Sobre et élégant, le château de La Martinière, bien que de proportion plus modestes, présente une ressemblance étonnante avec celui d'Epanvilliers (Vienne). Dotée d'une belle construction du XVIII° siècle, l'ancienne seigneurie de La Martinière est de date bien antérieure comme l'attestent les deux vieilles tours qui marquent l'entrée de la propriété. La Martinière fut, à partir de la fin de XVII° siècle, propriété de la famille d'Hemery. Leur fils Olivier d'Hemery, leur succéda, puis César d'Hemery (1715-1792), le fils devint à son tour seigneur de La Martinière. Par la suite, on ignore l'identité de ses propriétaires jusqu'en 1854, où un acte notarié mentionne la vente du domaine à la mort de son propriétaire, monsieur Granier-Fradinière, au profit de la Famille Lévrier.

 

La Martinière est une demeure classique aux proportions harmonieuses. Le plan de l'édifice est simple : C'est une masse rectangulaire cantonnée de deux pavillons en avant-corps sur la façade côté cour. Cette propriété est pourvue d'un beau pigeonnier qui contient plus de 1500 boulins.
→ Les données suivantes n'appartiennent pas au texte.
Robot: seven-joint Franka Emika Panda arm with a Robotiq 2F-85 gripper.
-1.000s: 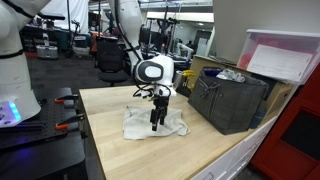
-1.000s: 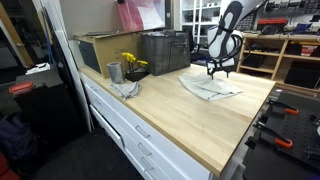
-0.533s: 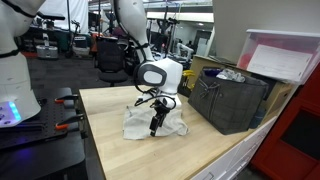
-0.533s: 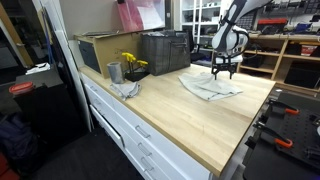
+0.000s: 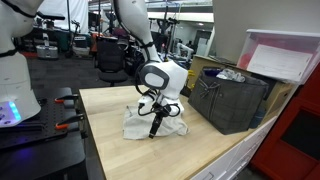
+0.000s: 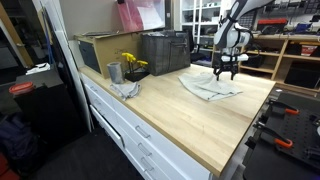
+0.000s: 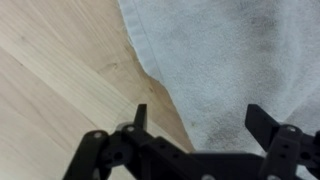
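Note:
A crumpled whitish towel (image 5: 135, 123) (image 6: 210, 88) lies on the light wooden tabletop (image 5: 120, 155). My gripper (image 5: 156, 127) (image 6: 226, 72) hangs just above it, tilted, over the towel's edge. In the wrist view the gripper (image 7: 200, 120) is open. One black finger (image 7: 140, 116) is over the bare wood (image 7: 60, 70) by the towel's hem, and the opposite one is over the towel (image 7: 230, 60). Nothing is between the fingers. Whether the tips touch the cloth cannot be told.
A dark grey crate (image 5: 228, 100) (image 6: 165, 52) stands close behind the towel. A pink-lidded bin (image 5: 285, 55) sits behind it. Farther along the counter are a cardboard box (image 6: 100, 52), a cup (image 6: 114, 72), yellow flowers (image 6: 132, 64) and another cloth (image 6: 126, 88). The table edges are near.
The gripper has come down and tilted over the towel's edge, shifting slightly toward the crate. The jaws stayed open and the towel has not moved.

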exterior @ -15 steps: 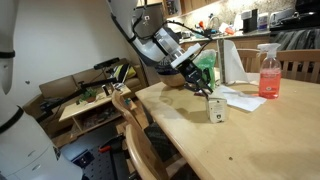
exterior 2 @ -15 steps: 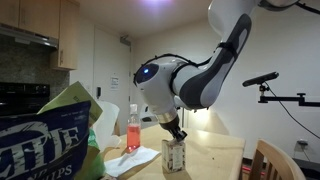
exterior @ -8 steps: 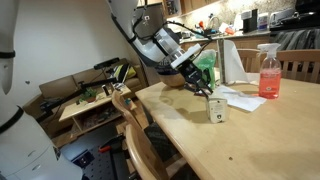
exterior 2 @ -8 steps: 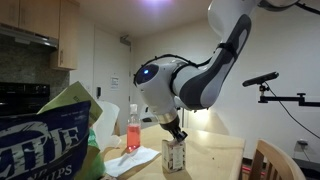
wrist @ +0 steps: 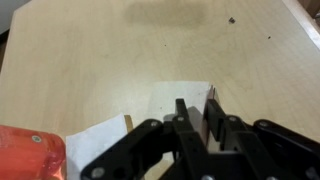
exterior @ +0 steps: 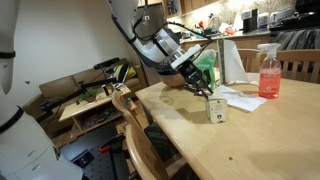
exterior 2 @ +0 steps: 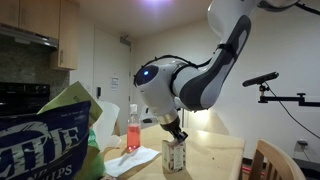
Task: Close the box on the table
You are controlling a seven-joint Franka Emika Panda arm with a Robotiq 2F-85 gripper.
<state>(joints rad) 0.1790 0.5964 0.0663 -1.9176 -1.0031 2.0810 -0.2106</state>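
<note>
wrist view: the black two-fingered gripper (wrist: 197, 101) comes in from the bottom edge, its fingers close together with only a narrow gap, right at the top of the small cream-white cardboard box (wrist: 168, 100); whether they pinch a flap i cannot tell. the box stands upright on the large light-brown wooden table (wrist: 110, 50), with flat white paper sheets (wrist: 100, 140) just beside it and the pink spray bottle (wrist: 28, 158) at the lower left corner of the view. in an exterior view, a wooden chair (exterior: 135, 128) sits nearest, at the table's rounded edge; the box (exterior: 216, 111) stands a little in from that edge under the gripper (exterior: 209, 96), and the bottle (exterior: 269, 72) is farther back. in an exterior view, a crinkled blue and green snack bag (exterior 2: 50, 140) fills the near corner, and the box (exterior 2: 176, 156) stands beyond it.
</note>
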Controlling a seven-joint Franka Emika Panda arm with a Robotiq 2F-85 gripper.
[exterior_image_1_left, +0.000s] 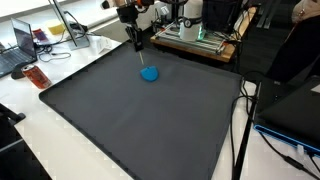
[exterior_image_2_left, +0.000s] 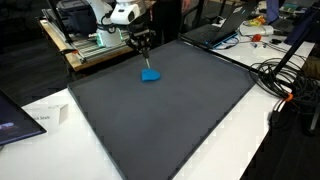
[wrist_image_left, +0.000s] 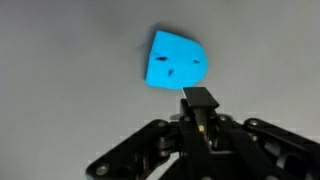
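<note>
A small bright blue object (wrist_image_left: 173, 60), rounded on one side with two tiny dark marks, lies on the dark grey mat (exterior_image_1_left: 140, 120). In both exterior views it sits near the mat's far edge (exterior_image_1_left: 149, 74) (exterior_image_2_left: 150, 76). My gripper (wrist_image_left: 200, 100) hangs just above it, its black fingers pressed together with nothing between them. In the wrist view the fingertips end just below the blue object's lower right edge. The exterior views show the gripper (exterior_image_1_left: 139, 46) (exterior_image_2_left: 145, 47) pointing straight down over the object.
The mat covers most of a white table (exterior_image_1_left: 40, 140). Behind it stands a machine on a wooden frame (exterior_image_1_left: 195, 40). Laptops (exterior_image_1_left: 15, 55), cables (exterior_image_2_left: 285, 75) and small clutter ring the table's edges.
</note>
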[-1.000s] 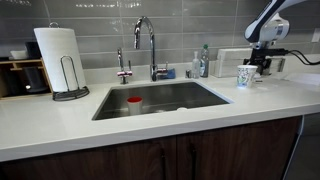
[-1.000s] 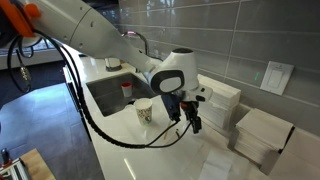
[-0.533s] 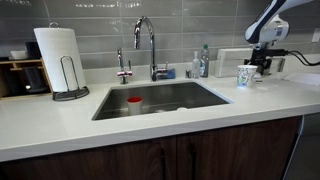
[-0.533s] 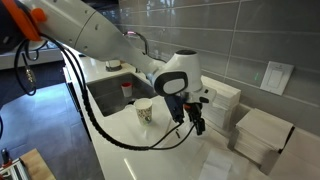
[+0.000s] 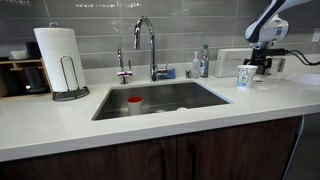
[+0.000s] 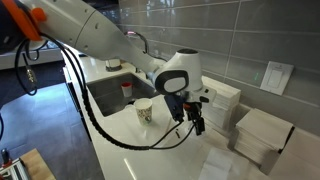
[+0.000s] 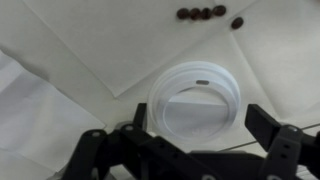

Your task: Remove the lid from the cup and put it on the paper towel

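Lid [image 7: 195, 98] lies on paper towel [image 7: 90, 50], off the cup [image 6: 144, 110]. My gripper [image 7: 196, 118] has its jaws spread, gripping nothing. Placing looks done; next I'd lift straight up, clear of it.

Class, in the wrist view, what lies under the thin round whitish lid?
A white paper towel spreads beneath the thin round whitish lid. The patch directly below is covered by the lid, so whether the two touch cannot be told.

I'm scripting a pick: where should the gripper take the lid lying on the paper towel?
Probably across its raised rim, from straight above: the lid lies flat and thin on the paper towel, leaving nothing to pinch from the side. The gripper is open, a finger either side.
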Controlling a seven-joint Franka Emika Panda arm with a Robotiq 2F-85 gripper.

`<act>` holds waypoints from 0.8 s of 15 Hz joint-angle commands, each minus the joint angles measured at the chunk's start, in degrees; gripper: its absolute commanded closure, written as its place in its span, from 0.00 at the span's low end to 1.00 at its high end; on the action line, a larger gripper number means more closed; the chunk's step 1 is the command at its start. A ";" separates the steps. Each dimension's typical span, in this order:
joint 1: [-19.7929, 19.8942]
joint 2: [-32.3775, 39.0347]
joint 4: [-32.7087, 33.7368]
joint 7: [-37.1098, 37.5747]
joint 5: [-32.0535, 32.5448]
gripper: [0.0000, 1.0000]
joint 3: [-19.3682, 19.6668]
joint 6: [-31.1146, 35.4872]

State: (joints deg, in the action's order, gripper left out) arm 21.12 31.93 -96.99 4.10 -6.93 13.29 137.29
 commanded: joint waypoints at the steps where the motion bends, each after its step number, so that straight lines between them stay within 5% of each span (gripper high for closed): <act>1: -0.19 -5.14 -0.85 -2.56 2.72 0.00 0.95 -8.81; 5: 0.08 -14.19 -6.68 -13.15 8.53 0.00 1.59 -15.22; 12: 0.47 -30.90 -26.98 -34.32 6.01 0.00 0.97 -0.18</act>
State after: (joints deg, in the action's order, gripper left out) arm 21.21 10.09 -113.00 -21.94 0.94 14.76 131.34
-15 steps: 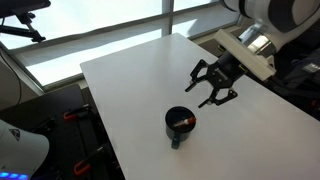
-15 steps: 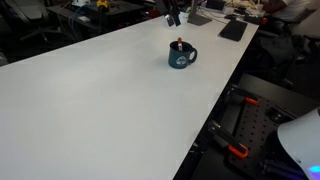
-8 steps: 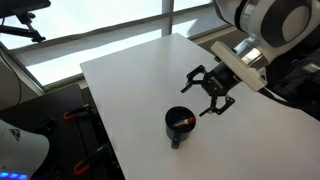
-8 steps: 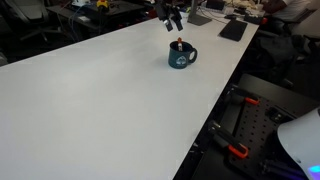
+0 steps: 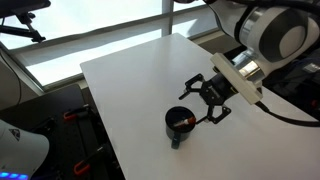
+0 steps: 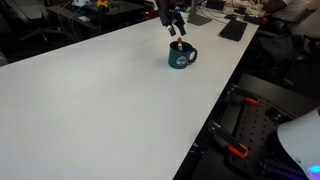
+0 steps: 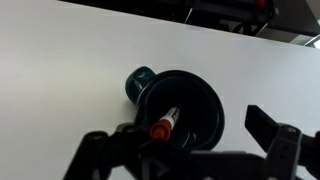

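Hovering gripper (image 5: pixel 201 102): hangs just beside the mug, tilted down toward its mouth and carrying nothing.
Jaws: spread wide. In the wrist view the dark fingers (image 7: pixel 92 150) show low at either side of the cup, and neither touches it.
Mug (image 5: pixel 181 124): dark, upright on the table with its round mouth open upward. It lies below and ahead of the jaws in the wrist view, mug (image 7: pixel 182 108).
Handle (image 7: pixel 138 82): juts from the side of the cup away from the wrist camera.
Marker (image 7: pixel 165 123): has an orange-red end and a pale body. It leans inside the mug, and its tip pokes above the rim in an exterior view, marker (image 6: pixel 178 44).
Table (image 5: pixel 125 80): white, flat and matte.
Nearest edge: in an exterior view the mug (image 6: pixel 181 57) stands toward the far end of the table. It is nearer the long right-hand edge than the left, but with bare surface between cup and edge.
Open room: bare white top lies all round the cup in both exterior views. The widest stretch runs from the mug toward the near end of the table.
Far end: a dark flat object (image 6: pixel 233 30) lies on the table beyond the mug, near that same long edge and apart from the cup.
Beyond the edges: a window (image 5: pixel 100 30) runs behind the table, and red clamps (image 6: pixel 238 150) sit low beside it.
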You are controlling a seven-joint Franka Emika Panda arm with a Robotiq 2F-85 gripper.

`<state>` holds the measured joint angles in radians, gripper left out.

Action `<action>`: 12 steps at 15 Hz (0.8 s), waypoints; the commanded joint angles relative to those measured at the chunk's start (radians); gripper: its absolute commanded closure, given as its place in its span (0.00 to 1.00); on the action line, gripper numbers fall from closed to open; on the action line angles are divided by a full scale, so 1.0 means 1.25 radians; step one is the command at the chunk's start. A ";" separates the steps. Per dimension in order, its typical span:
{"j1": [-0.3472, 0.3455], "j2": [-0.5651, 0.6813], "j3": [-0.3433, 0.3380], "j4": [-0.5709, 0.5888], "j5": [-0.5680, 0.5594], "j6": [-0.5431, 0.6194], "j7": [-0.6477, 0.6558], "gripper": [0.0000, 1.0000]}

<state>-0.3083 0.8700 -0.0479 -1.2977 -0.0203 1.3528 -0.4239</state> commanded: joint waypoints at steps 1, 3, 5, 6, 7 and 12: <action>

Base Mérimée, culture.gouv.fr/culture et patrimoine

Le château de la Rigaudière

La seigneurie appartenait vers 1510 à Pierre de Repousson. Elle passa ensuite à Jacques de Constant. Plus tard, le domaine était passé aux mains du comte de Pardaillan. En 1664, il le vendait à Charles de Hillerin qui le céda à son fils Alexandre,  mais la propriété fut saisie en 1701 et   adjugée à Pierre-Alexandre Le Comte, seigneur de Rivault, en 1716. Plus recemment, le château a appartenu à Alloneau (expatrié à l'étranger) jusqu'en 1995/96 date à laquelle le domaine a été revendu.

Le château est entouré d'une enceinte et est pourvu d'un pigeonnier et d'un jardin surélevé. Il se compose d'un donjon flanqué d'une tour circulaire renfermant un escalier en vis. Deux hypothèses sont avancées en ce qui concerne leur origine : le donjon aurait été construit vers les XIV ° - XV° siècles et la tour d'escalier lui aurait été adjointe dans la seconde moitié du XV° siècle, ou bien le donjon et la tour auraient été élevés en même temps au XV° siècle. Le donjon est doté d'éléments défensifs, telles les archères.

Base Mérimée, culture.gouv.fr/culture et patrimoine

Le manoir de Bréjeuille

Le logis qui semble le plus ancien, situé au nord-ouest, servant actuellement de dépendance, peut dater du 15e siècle ; il a conservé deux cheminées non engagées placées de part et d'autre du mur de refend. Un second logis, qui a été abaissé à une époque inconnue, a été ajouté en retour d'équerre au 16e siècle. Celui-ci a conservé deux cheminées au rez-de-chaussée et une à l'étage. Une partie des dépendances peuvent dater du 18e siècle. Des remaniements ont été effectués au 19e siècle.

Base Mérimée, culture.gouv.fr/culture et patrimoine

Le manoir du Boux

Le logis le plus ancien, entouré d'une enceinte fortifiée, date vraisemblablement de la fin du 15e ou du début du 16e siècle. Un second logis, daté 1734, a été bâti à l'angle sud de l'enceinte en incluant une des tours de celle-ci, et à la même époque l'ancien logis a été réaménagé. Vers 1906, le nouveau propriétaire, Marie-Pierre de Mascureau, a fait effectuer des travaux importants de rénovation au logis de 1734.